#### PROBLEM TO WORK ON:
Reproduce the entries shown below only from the line with "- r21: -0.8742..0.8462" down to the line with "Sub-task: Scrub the", keeping both end lines and copying each one exactly.

Collection entries:
══════════════════════════════

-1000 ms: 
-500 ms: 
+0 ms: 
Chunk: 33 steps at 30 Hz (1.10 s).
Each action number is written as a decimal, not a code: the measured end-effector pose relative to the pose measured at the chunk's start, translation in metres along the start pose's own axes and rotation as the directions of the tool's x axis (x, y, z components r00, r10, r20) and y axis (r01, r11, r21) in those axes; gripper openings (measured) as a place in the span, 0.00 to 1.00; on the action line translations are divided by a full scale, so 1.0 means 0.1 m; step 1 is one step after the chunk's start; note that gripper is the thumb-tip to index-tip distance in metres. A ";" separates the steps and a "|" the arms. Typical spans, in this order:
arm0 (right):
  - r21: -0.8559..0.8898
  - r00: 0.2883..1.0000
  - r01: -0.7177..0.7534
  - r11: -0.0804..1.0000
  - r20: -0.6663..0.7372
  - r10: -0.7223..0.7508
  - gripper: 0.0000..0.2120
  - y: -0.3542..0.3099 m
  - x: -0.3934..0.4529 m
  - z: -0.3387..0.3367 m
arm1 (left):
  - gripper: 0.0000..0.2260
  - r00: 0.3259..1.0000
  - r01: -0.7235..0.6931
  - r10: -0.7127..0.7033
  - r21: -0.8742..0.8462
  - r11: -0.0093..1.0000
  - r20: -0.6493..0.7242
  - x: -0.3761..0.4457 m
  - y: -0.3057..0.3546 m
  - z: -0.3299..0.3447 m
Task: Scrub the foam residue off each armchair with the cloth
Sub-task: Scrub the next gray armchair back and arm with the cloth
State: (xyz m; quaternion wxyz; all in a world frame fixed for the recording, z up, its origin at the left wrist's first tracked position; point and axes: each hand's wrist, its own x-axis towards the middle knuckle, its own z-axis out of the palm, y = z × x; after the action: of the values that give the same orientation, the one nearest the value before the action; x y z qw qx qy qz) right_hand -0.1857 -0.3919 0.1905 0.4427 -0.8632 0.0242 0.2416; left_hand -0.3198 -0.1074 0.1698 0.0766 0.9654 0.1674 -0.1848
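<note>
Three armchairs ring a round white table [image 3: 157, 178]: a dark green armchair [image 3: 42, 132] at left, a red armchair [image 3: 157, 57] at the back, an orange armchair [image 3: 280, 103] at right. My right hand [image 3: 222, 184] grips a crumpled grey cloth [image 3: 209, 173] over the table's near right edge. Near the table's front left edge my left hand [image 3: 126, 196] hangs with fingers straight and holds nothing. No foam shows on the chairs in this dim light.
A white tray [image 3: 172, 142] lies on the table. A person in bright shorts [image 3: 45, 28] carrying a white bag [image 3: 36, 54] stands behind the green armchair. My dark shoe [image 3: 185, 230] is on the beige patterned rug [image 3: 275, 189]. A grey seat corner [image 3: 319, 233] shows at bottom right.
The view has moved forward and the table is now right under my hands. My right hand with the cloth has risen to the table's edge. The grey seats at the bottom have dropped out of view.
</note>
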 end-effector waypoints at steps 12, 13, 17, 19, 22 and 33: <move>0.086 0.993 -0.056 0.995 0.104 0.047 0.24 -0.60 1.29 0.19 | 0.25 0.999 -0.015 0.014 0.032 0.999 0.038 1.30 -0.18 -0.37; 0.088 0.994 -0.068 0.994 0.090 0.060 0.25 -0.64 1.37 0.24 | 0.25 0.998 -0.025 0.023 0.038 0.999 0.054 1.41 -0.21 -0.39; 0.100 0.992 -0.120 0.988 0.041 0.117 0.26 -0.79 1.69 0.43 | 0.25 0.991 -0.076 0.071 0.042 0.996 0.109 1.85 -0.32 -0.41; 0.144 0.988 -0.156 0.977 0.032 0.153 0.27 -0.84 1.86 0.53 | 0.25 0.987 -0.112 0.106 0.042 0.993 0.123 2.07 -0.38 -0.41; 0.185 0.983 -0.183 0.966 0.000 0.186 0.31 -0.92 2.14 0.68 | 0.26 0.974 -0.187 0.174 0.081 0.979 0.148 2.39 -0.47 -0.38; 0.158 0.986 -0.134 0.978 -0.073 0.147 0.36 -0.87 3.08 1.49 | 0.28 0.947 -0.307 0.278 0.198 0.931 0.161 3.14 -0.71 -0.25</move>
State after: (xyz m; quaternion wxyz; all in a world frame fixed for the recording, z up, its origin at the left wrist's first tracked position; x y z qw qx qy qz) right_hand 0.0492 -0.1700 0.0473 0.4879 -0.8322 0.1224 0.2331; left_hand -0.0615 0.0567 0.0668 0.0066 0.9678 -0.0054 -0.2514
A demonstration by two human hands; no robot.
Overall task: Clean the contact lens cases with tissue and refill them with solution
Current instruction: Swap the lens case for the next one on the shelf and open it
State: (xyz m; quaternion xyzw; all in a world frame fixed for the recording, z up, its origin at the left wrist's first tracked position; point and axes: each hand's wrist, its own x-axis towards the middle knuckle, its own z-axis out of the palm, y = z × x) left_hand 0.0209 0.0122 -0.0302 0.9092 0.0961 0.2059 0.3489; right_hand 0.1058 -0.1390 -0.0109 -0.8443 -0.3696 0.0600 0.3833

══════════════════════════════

#### ANSWER TO THE EXERCISE:
  - r21: -0.8742..0.8462
  - r11: -0.0093..1.0000
  - r20: -0.6493..0.7242
  - x: -0.3761..0.4457 m
  - y: -0.3057..0.3546 m
  - z: -0.3299..0.3447 m
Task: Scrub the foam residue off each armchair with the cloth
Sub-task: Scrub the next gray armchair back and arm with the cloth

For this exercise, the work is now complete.